The West should circle the wagons.

Adapted from Robert Whitcomb's Nov. 3 "Digital Diary'' column in GoLocal 24.

In  one of the nuttier episodes in the trade wars,  the government of Wallonia, the poorer, French-speaking part of Belgium, held up for days a trade deal between the European Union and Canada. Finally, concessions were made to the Walloons aimed at protecting their farmers and Rust Belt-style businesses from being hit hard by competition with multinational companies, and the pact was signed.

The Comprehensive Economic and Trade Agreement (CETA), which backers predict will boost trade by 20 percent between Canada and the E.U., will now go into effect.

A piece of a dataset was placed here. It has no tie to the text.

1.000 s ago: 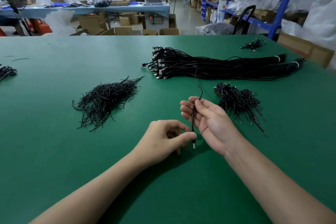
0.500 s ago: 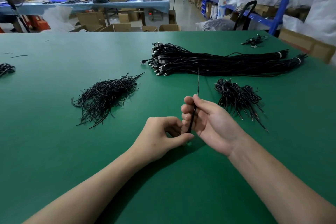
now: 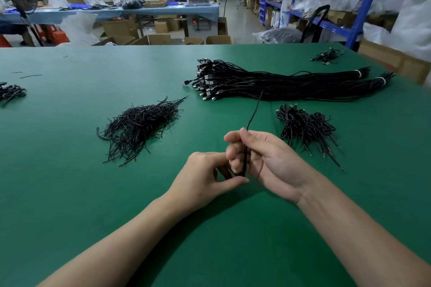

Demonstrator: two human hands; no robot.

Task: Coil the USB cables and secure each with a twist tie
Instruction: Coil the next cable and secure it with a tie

I can understand the opposition of many people in Europe and the U.S. to international trade that seems to have benefited the elite and not the middle class, but we should be expanding trade within the West as much as possible to strengthen the world’s core of democracy, human rights (including labor rights) and environmental protection. It’s trade with police state China that has done the most damage. Cut U.S. trade with China, Russia and other dictatorships as much as possible and boost it with Western Europe,  Canada, Australia, NewZealand, as well as with India, Japan and Taiwan and a few other non-Western nations that share many of our democratic values.

Western nations need to circle the wagons and do as much as they can to  better compete with China and other dictatorships.  We need a free-trade zone with all the Western democracies. That doesn’t mean a larger version of the European Union, which, with its noneconomic elements, is quite something else. Rather we need, first off,  what used to be called the “European Common Market’’ expanded to include the U.S. and Canada while boosting NATO to stop Russian aggression.

Will Putin admirer  (and debtor?) and "free-trade'' foe President-elect Donald Trump come to recognize this?